Varicella zoster virus–infected cerebrovascular cells produce a proinflammatory environment
To test whether varicella zoster virus (VZV) infection of human brain vascular cells and of lung fibroblasts directly increases proinflammatory cytokine levels, consistent with VZV as a causative agent in intracerebral VZV vasculopathy and giant-cell arteritis (GCA).Methods:
Conditioned supernatant from mock- and VZV-infected human brain vascular adventitial fibroblasts (HBVAFs), human perineurial cells (HPNCs), human brain vascular smooth muscle cells (HBVSMCs), and human fetal lung fibroblasts (HFLs) were collected at 72 hours postinfection and analyzed for levels of 30 proinflammatory cytokines using the Meso Scale Discovery Multiplex ELISA platform.Results:
Compared with mock infection, VZV infection led to significantly increased levels of the following: interleukin-8 (IL-8) in all cell lines examined; IL-6 in HBVAFs, HPNCs, and HFLs, with no change in HBVSMCs; and vascular endothelial growth factor A in HBVAFs, HBVSMCs, and HFLs, with a significant decrease in HPNCs.
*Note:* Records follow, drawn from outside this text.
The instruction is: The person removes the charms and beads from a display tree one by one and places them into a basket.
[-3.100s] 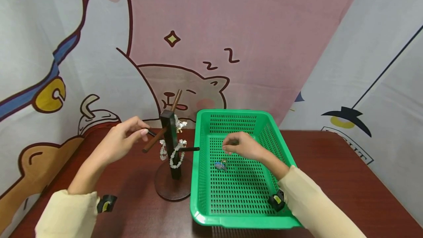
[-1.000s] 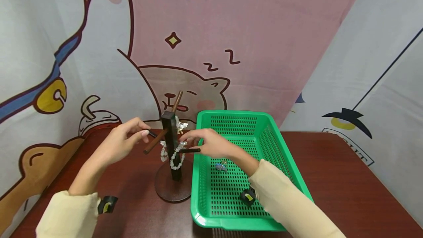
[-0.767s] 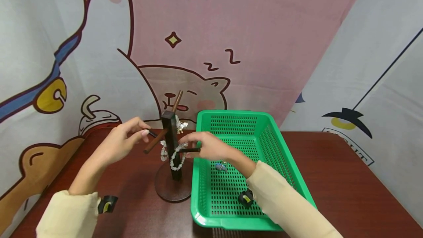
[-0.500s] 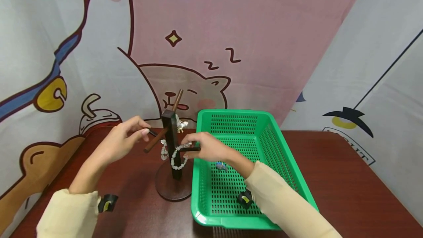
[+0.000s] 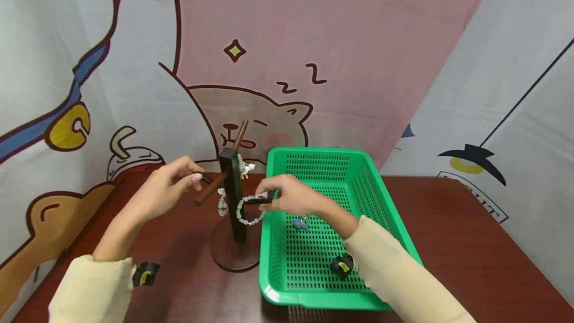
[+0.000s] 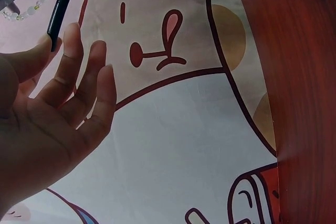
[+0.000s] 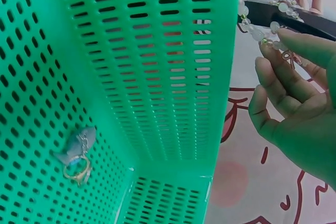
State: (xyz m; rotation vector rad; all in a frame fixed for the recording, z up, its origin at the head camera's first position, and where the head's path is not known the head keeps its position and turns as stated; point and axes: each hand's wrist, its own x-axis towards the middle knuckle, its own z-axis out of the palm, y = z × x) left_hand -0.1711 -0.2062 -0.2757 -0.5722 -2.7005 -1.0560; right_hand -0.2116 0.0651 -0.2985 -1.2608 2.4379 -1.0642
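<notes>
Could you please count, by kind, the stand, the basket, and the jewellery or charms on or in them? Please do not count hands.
Dark stand: 1
Green basket: 1
White jewellery pieces on the stand: 3
Bluish charm with ring, in the basket: 1
Total: 6

cloth backdrop (image 5: 358, 64): pink, white, cartoon animals | tabletop (image 5: 466, 228): red-brown

You've got a reddish-brown table (image 5: 475, 258) and, behind it, a pink-and-white printed backdrop (image 5: 381, 39): dozing cartoon animal (image 5: 264, 106) with Z marks (image 5: 315, 75) above, yellow star (image 5: 235, 51), yellow bell (image 5: 67, 127) on a blue collar (image 5: 91, 66) to your left.
</notes>
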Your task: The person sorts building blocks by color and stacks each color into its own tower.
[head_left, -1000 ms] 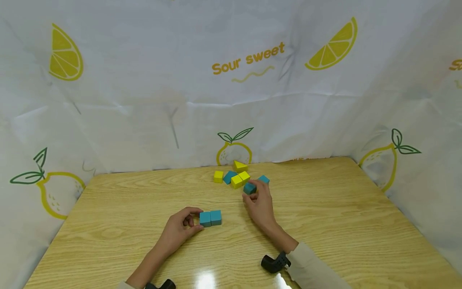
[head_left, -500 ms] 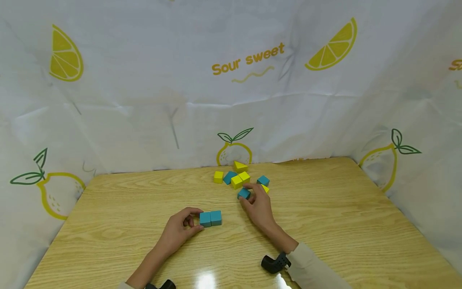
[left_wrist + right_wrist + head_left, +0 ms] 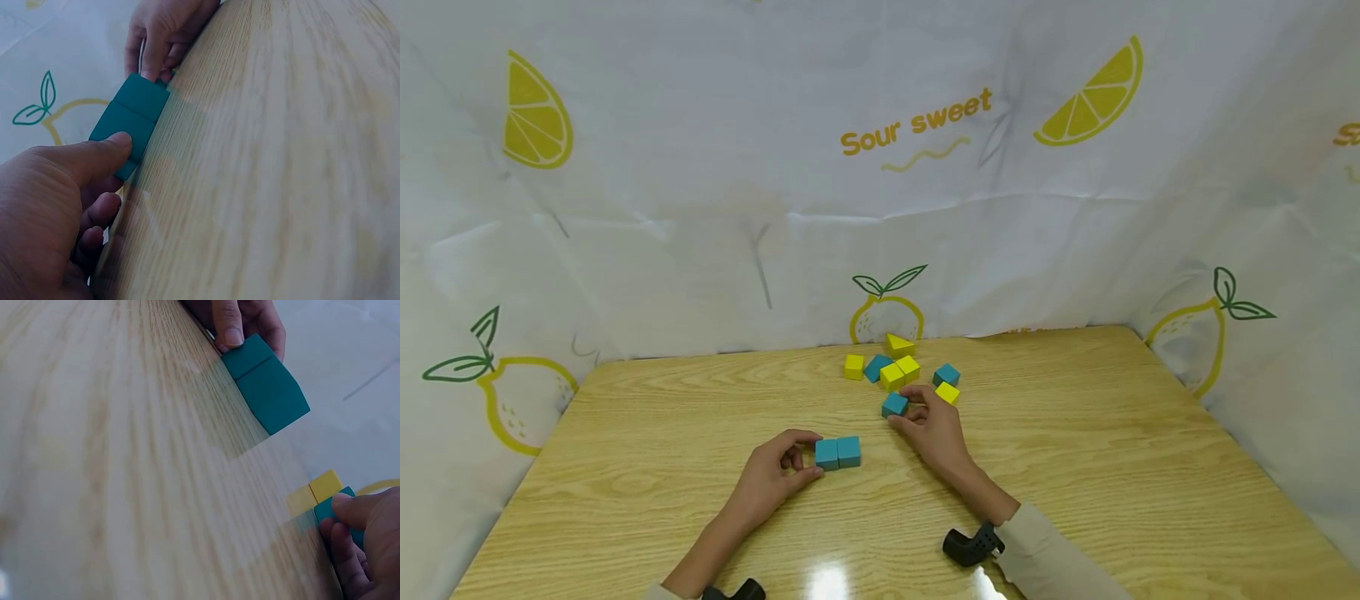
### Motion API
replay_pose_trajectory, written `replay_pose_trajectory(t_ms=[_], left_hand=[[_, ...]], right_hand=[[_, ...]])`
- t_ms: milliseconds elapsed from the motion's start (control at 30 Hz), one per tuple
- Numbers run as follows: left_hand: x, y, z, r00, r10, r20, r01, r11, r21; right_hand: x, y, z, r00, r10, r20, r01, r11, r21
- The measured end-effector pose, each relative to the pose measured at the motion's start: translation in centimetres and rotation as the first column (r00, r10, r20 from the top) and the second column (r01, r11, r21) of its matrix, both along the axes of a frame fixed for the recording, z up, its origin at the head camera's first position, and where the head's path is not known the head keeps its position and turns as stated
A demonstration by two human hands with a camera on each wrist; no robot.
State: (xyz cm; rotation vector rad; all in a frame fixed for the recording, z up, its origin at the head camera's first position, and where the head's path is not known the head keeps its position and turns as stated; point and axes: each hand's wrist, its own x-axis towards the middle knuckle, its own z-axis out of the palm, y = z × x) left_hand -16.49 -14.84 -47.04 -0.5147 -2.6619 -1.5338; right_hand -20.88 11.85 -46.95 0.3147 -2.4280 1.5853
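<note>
Two blue cubes stand side by side on the table, touching: a left cube (image 3: 826,455) and a right cube (image 3: 848,452). My left hand (image 3: 775,473) pinches the left one between thumb and fingers. Another blue cube (image 3: 894,406) is between the thumb and fingers of my right hand (image 3: 937,429), up and to the right of the pair. In the right wrist view the thumb lies on this held cube (image 3: 331,509). A yellow cube (image 3: 947,393) sits just beyond the right hand's knuckles, with a blue block (image 3: 947,375) behind it.
At the back lie two touching yellow cubes (image 3: 900,372), a lone yellow cube (image 3: 853,367), a blue block (image 3: 877,368) and a yellow triangular block (image 3: 899,346). A white printed cloth (image 3: 715,250) rises behind the wooden table (image 3: 1075,433).
My right hand has drawn its blue cube left and toward me, away from the back blocks, uncovering the yellow cube behind it. My left hand and the pair stay still.
</note>
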Motion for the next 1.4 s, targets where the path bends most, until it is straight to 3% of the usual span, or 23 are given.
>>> replay_pose_trajectory(t_ms=[600,900,1267,1400], left_hand=[[-0.1,0.0,-0.2,0.999,0.003,0.041,-0.006,0.998,0.066],[0.1,0.0,-0.1,1.0,-0.018,-0.02,0.019,0.997,0.076],[0.0,0.0,-0.2,0.999,-0.014,-0.043,0.016,0.999,0.045],[0.0,0.0,-0.2,0.999,-0.009,-0.038,0.011,0.999,0.05]], right_hand=[[0.1,0.0,0.2,1.0,-0.007,0.014,0.006,0.999,0.038],[0.1,-0.1,0.1,1.0,-0.009,-0.013,0.009,1.0,0.03],[0.4,-0.7,0.2,0.996,0.086,0.005,-0.086,0.991,-0.099],[0.7,-1.2,0.4,0.992,0.115,-0.043,-0.119,0.987,-0.104]])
Other cytokines, including IL-2, IL-4, IL-15, IL-16, TGF-b, Eotaxin-1, Eotaxin-3, IP-10, MCP-1, and granulocyte macrophage colony-stimulating factor, were also significantly altered upon VZV infection in a cell type–specific manner.Conclusions:
VZV infection of vascular cells can directly produce a proinflammatory environment that may potentially lead to prolonged arterial wall inflammation and vasculitis. The VZV-mediated increase in IL-8 and IL-6 is consistent with that seen in the CSF of patients with intracerebral VZV vasculopathy, and the VZV-mediated increase in IL-6 is consistent with the cytokine's elevated levels in temporal arteries and plasma of patients with GCA.